THE DATA START

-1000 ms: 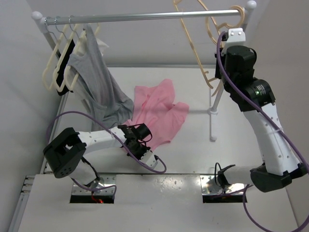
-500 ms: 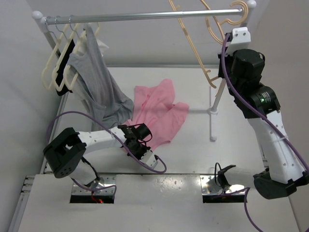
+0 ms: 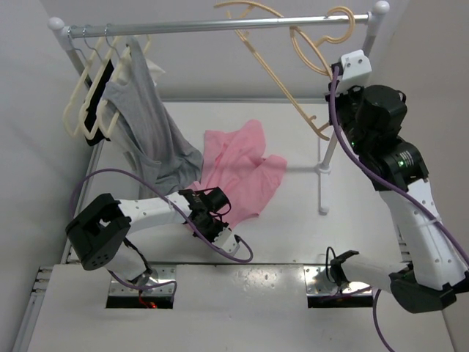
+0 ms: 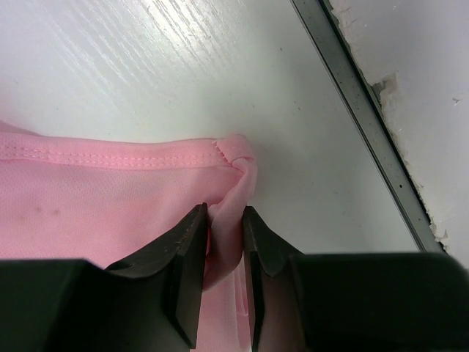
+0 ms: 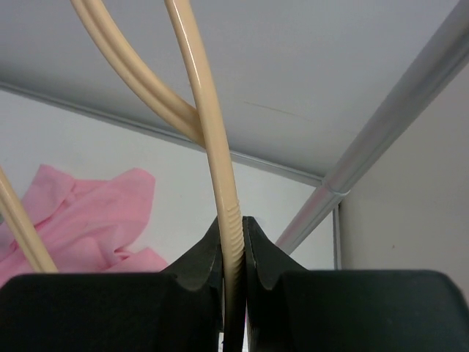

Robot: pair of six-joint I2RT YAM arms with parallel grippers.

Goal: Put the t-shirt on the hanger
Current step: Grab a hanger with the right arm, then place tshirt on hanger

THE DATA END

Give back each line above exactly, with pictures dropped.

THE COMPLETED TASK
-1000 ms: 
-500 ms: 
+0 ms: 
+0 ms: 
+0 ms: 

Robot: pair of six-joint I2RT YAM arms with parallel grippers.

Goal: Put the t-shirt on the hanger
Current step: Grab a hanger with the right arm, then place tshirt on hanger

Nothing more belongs to this exercise.